Social Workers Can’t Help People in Crisis by Partnering With Police

Chicago mayor Lori Lightfoot recently announced a “co-responder” model for addressing mental health crises, pairing social workers with cops on the scene. That model is wrong. Social workers can’t aid people in need by partnering with a police department that has a long history of unchecked brutality.

A Chicago police car in 2008. (Daniel Schwen / Wikimedia Commons)

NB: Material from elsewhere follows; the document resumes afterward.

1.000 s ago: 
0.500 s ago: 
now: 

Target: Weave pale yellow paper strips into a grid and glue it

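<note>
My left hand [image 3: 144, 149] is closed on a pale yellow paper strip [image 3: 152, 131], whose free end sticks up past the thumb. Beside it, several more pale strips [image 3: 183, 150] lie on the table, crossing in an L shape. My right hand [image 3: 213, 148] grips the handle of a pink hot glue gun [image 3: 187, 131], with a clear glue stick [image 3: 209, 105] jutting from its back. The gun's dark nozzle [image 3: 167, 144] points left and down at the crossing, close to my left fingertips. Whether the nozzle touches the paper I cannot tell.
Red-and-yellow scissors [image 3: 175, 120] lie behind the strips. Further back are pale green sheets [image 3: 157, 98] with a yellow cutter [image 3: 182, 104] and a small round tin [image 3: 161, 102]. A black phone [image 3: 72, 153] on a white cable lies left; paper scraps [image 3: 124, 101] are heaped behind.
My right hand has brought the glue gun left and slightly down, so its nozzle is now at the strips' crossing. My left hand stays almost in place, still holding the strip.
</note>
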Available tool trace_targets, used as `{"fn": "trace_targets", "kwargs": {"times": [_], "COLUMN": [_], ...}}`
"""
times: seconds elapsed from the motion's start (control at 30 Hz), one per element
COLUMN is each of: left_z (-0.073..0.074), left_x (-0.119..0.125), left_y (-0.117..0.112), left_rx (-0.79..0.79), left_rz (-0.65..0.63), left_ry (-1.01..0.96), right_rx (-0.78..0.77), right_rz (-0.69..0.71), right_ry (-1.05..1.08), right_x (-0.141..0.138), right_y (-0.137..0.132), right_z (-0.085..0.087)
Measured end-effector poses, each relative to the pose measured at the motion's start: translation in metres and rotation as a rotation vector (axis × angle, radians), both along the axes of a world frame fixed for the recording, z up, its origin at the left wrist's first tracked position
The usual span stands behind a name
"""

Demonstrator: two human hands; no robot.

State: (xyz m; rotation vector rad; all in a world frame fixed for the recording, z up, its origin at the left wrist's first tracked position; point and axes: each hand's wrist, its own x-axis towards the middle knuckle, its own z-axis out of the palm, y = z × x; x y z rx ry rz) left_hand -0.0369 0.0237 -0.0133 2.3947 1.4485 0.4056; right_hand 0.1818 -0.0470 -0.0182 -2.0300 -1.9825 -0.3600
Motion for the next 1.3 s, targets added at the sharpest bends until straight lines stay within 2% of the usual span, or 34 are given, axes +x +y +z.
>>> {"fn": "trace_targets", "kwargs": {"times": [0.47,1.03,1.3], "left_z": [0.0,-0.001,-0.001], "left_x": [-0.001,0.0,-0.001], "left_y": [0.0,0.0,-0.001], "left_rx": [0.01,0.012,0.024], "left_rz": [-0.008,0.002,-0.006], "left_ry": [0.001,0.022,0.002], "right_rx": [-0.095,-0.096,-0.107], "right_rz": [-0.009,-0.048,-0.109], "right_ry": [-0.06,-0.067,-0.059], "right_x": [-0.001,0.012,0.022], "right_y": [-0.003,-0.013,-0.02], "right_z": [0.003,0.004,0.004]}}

Becoming a social worker requires living with several major contradictions. I have sat through repeated lectures on the importance of the National Association of Social Workers Code of Ethics, which emphasizes the dignity and worth of the person, the individual right to self-determination, and the ethical mandate to fight oppression. But, working in the field, I quickly came to realize that many social work jobs actively disregard these standards and principles in how clients and workers are treated. Social worker Kim Young uses the phrase “moral injury” to describe the harm caused when social workers are put in situations where they cannot provide the care and services needed, or are forced to act in ways that violate their ethical code due to lack of resources or a reliance on policing and control.

Last year, groups in Chicago organized around a local ordinance called “Treatment Not Trauma,” which aimed to reallocate police funding to non-law-enforcement mental health crisis responses. After long negotiations, the city council narrowly voted to include a compromise version of the plan presented by Mayor Lori Lightfoot that features what is called a “co-responder” model.

In the program passed as part of the 2021 city budget, police officers respond to emergency mental health calls alongside a mental health worker and a paramedic. While this may sound like an improvement on the previous practice of simply sending armed police to mental health crisis calls, this solution leaves much to be desired. Forcing social workers to partner with officers of a police department that has committed and covered up the murder, torture, assault, and disappearing of countless Chicago residents for decades will only cause more harm to people seeking care, as well as moral injury to the social workers who provide support alongside armed agents of the state.